___ Data extract ___

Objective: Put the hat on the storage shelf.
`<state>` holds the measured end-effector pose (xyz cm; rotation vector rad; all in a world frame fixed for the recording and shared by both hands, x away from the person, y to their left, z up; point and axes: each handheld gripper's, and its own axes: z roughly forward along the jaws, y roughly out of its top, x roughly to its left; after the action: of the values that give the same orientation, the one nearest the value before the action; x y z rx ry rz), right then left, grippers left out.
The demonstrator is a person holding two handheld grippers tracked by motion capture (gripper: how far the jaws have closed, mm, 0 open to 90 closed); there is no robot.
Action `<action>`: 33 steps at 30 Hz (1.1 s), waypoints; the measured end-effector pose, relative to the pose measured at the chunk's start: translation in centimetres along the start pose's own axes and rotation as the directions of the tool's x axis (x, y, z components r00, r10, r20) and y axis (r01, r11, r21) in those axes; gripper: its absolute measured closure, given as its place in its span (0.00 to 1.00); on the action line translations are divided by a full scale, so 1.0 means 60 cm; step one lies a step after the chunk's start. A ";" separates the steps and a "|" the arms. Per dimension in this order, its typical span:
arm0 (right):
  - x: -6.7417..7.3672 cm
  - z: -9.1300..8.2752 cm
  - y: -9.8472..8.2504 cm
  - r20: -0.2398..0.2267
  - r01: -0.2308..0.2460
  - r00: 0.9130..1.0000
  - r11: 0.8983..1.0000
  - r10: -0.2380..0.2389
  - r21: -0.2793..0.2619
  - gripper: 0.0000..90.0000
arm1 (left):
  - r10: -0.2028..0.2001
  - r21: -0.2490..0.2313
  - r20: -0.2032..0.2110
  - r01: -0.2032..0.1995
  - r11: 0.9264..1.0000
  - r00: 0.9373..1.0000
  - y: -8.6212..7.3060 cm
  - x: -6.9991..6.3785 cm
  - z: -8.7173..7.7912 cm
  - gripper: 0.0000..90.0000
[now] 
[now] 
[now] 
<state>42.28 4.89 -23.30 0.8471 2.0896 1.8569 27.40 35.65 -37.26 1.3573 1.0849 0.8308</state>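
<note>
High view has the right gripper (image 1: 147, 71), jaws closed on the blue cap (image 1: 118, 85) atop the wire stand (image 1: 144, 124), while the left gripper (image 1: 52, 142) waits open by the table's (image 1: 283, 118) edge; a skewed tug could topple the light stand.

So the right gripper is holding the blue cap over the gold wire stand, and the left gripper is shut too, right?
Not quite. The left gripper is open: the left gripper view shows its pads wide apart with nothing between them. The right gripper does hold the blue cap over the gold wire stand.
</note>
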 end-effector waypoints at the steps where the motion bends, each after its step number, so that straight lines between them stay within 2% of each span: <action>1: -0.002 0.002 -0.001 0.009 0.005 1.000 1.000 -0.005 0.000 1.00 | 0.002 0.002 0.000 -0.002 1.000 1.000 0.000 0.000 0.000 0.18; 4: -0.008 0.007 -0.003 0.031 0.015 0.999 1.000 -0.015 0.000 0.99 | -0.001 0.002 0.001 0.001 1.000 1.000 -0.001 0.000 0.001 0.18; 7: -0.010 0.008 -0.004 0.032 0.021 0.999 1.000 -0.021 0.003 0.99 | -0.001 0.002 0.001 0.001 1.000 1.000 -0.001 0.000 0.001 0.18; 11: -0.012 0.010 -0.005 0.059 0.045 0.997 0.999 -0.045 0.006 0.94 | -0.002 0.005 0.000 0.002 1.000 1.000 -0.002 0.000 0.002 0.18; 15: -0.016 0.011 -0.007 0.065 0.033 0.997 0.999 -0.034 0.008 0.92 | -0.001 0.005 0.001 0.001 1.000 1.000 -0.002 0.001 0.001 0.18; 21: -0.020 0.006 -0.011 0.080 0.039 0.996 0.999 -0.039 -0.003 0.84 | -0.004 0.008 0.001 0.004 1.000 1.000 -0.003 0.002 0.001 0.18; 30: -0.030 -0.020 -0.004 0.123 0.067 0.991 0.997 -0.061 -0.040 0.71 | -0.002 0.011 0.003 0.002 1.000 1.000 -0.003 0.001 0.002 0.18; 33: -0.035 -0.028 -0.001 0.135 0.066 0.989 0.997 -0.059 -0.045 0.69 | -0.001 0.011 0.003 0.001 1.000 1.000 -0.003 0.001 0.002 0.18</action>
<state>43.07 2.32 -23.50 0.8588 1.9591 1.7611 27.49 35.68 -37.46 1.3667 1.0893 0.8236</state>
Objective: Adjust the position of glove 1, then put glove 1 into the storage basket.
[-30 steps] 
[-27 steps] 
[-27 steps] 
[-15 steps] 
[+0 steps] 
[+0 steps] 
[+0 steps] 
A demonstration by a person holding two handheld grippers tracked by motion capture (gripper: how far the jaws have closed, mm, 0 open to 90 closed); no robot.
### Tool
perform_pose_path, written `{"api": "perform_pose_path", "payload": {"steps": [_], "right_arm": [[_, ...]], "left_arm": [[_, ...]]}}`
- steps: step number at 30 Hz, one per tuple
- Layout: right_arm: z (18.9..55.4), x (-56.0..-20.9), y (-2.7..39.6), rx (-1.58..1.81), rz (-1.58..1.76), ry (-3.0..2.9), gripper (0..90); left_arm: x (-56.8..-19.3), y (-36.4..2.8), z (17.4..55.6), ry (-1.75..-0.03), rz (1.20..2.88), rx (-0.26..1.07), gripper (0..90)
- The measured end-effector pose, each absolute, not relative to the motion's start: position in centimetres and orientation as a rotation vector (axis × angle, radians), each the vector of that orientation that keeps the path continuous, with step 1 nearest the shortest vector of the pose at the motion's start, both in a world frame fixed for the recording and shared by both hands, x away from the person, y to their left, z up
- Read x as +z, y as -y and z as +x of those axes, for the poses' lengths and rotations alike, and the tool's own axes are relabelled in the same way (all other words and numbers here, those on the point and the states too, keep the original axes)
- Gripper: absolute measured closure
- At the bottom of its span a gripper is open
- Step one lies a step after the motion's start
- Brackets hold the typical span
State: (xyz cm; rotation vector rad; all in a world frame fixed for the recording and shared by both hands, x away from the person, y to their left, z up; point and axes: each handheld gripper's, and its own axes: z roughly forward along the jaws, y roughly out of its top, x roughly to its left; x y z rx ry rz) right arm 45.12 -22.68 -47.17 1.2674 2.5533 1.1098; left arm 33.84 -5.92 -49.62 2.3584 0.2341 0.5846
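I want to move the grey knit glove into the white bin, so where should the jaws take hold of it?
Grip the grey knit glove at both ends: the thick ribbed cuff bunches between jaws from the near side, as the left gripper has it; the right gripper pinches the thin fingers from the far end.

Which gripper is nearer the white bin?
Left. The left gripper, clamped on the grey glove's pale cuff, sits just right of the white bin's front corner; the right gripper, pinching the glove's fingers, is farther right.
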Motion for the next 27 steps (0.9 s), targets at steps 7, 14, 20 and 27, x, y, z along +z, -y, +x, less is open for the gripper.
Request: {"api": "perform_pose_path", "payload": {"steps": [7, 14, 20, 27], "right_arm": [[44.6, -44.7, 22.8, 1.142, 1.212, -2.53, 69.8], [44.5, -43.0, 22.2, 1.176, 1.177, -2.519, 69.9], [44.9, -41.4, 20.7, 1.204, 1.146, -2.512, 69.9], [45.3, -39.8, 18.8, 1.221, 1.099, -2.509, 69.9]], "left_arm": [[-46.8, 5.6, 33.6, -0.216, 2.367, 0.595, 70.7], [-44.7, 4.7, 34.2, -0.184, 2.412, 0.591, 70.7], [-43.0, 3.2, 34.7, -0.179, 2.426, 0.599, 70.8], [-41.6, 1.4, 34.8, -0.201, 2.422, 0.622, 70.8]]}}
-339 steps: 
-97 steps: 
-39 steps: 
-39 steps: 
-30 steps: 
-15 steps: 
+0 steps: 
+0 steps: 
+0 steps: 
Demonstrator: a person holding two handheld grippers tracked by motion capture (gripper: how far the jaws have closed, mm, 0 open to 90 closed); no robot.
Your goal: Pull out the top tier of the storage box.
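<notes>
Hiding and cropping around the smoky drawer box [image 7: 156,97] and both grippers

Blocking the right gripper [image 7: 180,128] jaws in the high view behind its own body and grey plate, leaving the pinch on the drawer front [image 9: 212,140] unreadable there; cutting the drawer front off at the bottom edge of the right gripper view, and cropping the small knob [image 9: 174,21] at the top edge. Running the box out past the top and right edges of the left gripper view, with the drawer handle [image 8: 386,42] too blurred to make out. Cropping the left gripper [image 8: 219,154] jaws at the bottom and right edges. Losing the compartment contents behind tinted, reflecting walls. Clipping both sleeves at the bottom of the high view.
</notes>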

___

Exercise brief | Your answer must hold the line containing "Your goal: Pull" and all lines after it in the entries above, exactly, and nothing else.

The answer |
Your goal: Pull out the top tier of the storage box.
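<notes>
Hiding and cropping around the smoky drawer box [image 7: 156,97] and both grippers

Blocking the right gripper [image 7: 180,128] jaws in the high view behind its own body and grey plate, leaving the pinch on the drawer front [image 9: 212,140] unreadable there; cutting the drawer front off at the bottom edge of the right gripper view, and cropping the small knob [image 9: 174,21] at the top edge. Running the box out past the top and right edges of the left gripper view, with the drawer handle [image 8: 386,42] too blurred to make out. Cropping the left gripper [image 8: 219,154] jaws at the bottom and right edges. Losing the compartment contents behind tinted, reflecting walls. Clipping both sleeves at the bottom of the high view.
</notes>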

Work on this exercise is finished, so nothing remains.